**Activity:** If a line in the records below holds the word "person", copy it.

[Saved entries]

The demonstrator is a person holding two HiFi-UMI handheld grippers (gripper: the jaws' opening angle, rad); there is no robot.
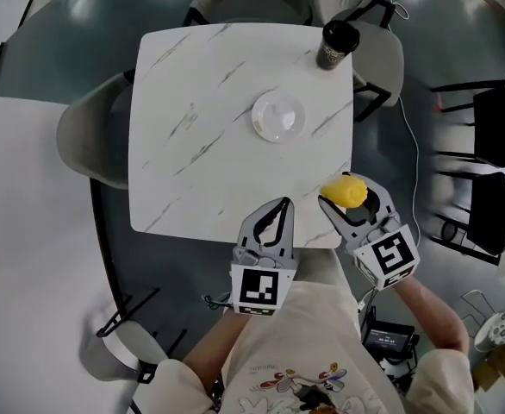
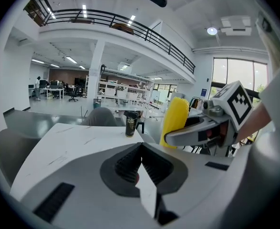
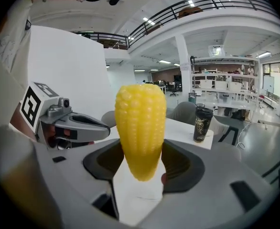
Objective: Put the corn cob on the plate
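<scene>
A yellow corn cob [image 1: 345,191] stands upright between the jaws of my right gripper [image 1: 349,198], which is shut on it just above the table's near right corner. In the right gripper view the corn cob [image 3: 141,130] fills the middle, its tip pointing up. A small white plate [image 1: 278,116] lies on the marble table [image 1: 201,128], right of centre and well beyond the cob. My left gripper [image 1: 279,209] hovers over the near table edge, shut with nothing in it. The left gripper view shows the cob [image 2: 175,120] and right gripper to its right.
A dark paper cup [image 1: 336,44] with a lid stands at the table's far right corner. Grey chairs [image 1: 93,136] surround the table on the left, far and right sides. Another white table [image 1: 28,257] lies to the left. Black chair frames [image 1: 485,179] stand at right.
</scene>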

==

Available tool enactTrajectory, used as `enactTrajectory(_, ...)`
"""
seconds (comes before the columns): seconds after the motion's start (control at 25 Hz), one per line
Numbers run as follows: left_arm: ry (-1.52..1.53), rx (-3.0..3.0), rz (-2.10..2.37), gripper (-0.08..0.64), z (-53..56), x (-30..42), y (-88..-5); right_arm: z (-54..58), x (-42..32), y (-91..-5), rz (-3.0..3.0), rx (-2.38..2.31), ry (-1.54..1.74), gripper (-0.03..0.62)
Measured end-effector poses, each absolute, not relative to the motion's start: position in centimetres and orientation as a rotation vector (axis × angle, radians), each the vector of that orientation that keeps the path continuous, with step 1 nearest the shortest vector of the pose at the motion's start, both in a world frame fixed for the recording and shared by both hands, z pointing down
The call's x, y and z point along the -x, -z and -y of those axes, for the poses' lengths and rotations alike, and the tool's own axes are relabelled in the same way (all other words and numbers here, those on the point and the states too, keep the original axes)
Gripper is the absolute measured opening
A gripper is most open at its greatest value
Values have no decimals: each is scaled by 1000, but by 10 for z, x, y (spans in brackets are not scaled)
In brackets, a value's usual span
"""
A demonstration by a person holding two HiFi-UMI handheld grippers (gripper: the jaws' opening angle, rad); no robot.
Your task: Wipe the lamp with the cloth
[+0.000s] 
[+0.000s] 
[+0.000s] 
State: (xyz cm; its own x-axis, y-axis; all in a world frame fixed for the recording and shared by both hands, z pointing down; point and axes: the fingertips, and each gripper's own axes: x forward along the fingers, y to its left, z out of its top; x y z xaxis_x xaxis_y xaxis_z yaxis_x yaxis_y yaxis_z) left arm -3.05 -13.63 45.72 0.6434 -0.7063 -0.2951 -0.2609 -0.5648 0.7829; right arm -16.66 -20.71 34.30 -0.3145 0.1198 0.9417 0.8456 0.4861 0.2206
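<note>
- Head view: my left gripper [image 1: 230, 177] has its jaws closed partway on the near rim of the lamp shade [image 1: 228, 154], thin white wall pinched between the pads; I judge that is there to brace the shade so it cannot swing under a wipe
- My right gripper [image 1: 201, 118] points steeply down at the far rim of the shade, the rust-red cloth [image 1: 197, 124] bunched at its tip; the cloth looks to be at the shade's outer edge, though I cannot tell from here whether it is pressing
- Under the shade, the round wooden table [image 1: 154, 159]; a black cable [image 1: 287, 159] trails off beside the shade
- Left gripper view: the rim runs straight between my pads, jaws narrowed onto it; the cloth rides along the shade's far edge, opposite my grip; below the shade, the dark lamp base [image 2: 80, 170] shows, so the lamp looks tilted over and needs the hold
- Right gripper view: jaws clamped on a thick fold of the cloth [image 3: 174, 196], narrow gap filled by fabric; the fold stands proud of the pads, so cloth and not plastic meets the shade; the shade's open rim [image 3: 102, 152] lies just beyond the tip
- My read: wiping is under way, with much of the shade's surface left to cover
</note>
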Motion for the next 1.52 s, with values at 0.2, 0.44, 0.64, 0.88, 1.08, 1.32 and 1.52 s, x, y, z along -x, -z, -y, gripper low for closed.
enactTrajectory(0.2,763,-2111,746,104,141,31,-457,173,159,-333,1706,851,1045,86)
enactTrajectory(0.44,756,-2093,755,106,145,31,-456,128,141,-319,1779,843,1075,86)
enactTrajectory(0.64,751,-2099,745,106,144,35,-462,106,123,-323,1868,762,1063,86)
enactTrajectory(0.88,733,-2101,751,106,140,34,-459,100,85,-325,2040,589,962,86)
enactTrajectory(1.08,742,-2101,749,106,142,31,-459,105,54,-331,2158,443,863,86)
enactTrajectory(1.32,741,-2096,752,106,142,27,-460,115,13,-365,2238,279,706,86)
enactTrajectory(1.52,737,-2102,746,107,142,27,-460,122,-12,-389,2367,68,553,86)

**Response box:**
The demonstrator is a person holding two HiFi-UMI handheld grippers (gripper: the jaws' opening angle, rad); there is no robot.
A demonstration by a person holding two HiFi-UMI handheld grippers (gripper: the jaws' opening angle, rad); no robot.

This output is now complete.